Trait Evolution—We assembled a dataset of two traits from literature and greenhouse observations (Appendix 1). Although sampling in the outgroup was sparse, exclusion of these taxa did not substantially alter results (data not shown). Assignment of species as self incompatible (SI) or compatible (SC) largely followed Owens (1981) and Burns Moriuchi (2006). When SI and SC were reported for the same taxon, we scored the species according to the most common occurrence, or in a few cases, as ambiguous/missing data. Assignation of inflorescence structure state was complicated by three issues. First, interpretation of inflorescence structures in the Tradescantia alliance varies widely among taxonomists (Brenan 1966). Second, terminology for inflorescence structure is inconsistent in historical literature (Endress 2010). Finally, we lacked developmental data for all taxa. As a result, we could only assign a general qualitative description for inflorescence condensation. Condensed inflorescences include single cymes, sessile inflorescences, and those subtended by spathaceous bracts (which in the family are characteristically compressed). Uncondensed inflorescences included pairs or groups of expanded cymes (or cyme pairs) attached to a common rachis, which are thyrses, although sometimes called panicles in the literature.

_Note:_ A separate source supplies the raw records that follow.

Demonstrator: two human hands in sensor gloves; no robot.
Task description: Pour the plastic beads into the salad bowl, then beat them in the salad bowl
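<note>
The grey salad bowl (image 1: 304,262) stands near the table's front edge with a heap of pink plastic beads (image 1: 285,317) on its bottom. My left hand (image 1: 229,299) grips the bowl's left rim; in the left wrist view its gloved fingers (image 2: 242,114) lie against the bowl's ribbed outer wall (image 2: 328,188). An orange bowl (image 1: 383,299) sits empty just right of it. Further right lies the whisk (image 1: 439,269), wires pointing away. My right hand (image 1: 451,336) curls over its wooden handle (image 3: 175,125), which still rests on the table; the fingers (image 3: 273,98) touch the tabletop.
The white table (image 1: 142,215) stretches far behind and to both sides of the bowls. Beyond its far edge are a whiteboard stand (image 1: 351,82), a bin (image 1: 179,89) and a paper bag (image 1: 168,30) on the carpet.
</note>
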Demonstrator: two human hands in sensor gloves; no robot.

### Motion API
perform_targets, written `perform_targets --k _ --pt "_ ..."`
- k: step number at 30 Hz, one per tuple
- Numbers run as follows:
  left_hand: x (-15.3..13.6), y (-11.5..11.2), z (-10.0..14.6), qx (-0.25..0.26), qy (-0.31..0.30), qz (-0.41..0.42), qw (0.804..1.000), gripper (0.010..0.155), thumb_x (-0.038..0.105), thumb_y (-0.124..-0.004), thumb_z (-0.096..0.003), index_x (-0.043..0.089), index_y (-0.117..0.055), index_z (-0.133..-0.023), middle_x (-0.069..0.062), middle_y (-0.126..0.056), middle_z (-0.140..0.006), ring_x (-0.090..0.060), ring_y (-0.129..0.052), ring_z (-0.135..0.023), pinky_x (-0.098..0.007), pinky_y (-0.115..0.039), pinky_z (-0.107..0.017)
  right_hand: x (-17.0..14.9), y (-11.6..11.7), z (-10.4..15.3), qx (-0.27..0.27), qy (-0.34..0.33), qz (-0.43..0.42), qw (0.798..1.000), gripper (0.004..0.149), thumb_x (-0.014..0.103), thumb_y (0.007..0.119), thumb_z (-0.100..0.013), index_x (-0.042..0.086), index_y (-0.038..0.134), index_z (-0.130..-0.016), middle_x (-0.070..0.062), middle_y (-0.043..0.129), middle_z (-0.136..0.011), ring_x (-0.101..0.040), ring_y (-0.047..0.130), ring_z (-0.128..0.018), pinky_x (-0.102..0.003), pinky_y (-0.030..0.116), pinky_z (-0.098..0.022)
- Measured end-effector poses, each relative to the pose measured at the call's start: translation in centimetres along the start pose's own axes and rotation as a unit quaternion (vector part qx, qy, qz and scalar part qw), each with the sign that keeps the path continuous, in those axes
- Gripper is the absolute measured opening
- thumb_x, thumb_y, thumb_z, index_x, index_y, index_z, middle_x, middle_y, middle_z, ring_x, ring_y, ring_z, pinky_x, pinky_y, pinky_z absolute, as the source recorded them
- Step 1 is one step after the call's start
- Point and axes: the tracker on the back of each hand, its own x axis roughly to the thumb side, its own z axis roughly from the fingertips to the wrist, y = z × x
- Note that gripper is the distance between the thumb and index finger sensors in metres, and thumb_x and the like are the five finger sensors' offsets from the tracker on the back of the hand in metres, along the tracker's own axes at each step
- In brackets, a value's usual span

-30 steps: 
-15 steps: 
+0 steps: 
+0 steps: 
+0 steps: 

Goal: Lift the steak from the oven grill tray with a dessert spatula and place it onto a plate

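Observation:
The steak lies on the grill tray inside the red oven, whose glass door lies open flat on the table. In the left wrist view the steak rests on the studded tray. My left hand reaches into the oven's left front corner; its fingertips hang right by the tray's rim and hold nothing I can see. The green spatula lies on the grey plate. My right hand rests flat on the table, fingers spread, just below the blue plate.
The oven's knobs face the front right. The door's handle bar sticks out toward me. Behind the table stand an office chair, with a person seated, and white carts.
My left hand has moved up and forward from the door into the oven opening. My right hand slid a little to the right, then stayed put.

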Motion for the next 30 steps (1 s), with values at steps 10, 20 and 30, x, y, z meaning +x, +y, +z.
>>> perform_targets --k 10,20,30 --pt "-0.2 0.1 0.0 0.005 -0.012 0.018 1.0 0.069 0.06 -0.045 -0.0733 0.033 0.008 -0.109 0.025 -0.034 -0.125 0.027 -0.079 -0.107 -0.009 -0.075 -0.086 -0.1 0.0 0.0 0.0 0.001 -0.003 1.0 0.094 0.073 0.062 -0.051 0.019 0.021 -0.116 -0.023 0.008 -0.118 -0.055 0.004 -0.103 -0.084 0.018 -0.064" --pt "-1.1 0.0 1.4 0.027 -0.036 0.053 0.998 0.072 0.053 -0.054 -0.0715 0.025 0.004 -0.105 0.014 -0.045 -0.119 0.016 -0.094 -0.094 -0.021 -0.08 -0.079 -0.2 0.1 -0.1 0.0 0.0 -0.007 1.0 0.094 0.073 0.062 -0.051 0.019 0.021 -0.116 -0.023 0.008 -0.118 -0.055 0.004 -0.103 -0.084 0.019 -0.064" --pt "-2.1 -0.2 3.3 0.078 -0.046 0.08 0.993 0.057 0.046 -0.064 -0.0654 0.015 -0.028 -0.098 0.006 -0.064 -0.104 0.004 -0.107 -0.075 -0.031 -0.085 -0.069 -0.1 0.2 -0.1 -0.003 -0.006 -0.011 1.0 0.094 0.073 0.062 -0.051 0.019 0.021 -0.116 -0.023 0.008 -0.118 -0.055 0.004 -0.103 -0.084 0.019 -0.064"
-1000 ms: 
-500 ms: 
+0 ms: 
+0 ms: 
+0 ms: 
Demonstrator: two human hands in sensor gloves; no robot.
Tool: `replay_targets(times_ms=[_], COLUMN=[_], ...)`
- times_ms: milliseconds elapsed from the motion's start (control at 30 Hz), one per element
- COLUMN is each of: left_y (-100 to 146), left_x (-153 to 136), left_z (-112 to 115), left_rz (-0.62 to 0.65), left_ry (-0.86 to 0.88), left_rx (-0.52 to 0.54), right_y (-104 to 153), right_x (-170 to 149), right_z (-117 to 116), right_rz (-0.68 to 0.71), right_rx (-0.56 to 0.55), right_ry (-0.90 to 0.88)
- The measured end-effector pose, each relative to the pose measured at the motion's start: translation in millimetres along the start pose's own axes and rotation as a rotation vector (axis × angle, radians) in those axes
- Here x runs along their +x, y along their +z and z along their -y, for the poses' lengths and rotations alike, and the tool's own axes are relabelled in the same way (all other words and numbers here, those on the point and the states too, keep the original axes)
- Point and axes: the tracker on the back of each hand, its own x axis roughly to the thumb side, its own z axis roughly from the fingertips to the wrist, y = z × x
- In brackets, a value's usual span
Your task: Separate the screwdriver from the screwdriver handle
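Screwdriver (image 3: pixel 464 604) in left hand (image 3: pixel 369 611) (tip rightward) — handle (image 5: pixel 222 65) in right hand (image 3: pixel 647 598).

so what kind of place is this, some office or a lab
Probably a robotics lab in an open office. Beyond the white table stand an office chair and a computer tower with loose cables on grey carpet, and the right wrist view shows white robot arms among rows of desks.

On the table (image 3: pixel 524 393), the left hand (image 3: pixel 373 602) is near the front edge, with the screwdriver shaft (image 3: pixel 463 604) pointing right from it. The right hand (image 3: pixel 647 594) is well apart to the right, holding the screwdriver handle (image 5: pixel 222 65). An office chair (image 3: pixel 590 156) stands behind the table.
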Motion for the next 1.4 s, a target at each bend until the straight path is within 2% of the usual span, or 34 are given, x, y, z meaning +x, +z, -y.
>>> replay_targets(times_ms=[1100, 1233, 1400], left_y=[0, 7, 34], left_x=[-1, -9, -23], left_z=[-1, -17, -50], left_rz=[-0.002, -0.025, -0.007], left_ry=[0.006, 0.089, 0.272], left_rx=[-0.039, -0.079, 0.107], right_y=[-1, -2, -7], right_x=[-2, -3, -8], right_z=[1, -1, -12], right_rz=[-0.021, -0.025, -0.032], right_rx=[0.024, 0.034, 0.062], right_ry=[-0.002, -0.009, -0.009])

We conducted trait analyses on inflorescence condensation and breeding system using Mesquite version 2.75 ( www.mesquiteproject.org, Maddison and Maddison 2011). We calculated ancestral states for both traits using an Mk1 model (Xiang and Thomas 2008), and evaluated the relationship between inflorescence condensation and breeding system using Pagel's (1994) correlation test implemented in Mesquite's correl package (Midford and Maddison 2006). Because we were testing for relationships between two binary traits for the Tradescantia alliance, outgroup species and taxa for which compatibility data were missing or ambiguous (SI/SC, Appendix 1) were removed from the dataset prior to correlation analyses (59 total taxa included for correlation analysis). We ran the analysis for 10 iterations and 1,000 simulations.
Results
Phylogenetic Inference—A description of each data partition and the combined two locus dataset is available in Table 2. The best-scoring ML tree is well supported along the backbone (Fig. 3); specific taxonomic groups are discussed below.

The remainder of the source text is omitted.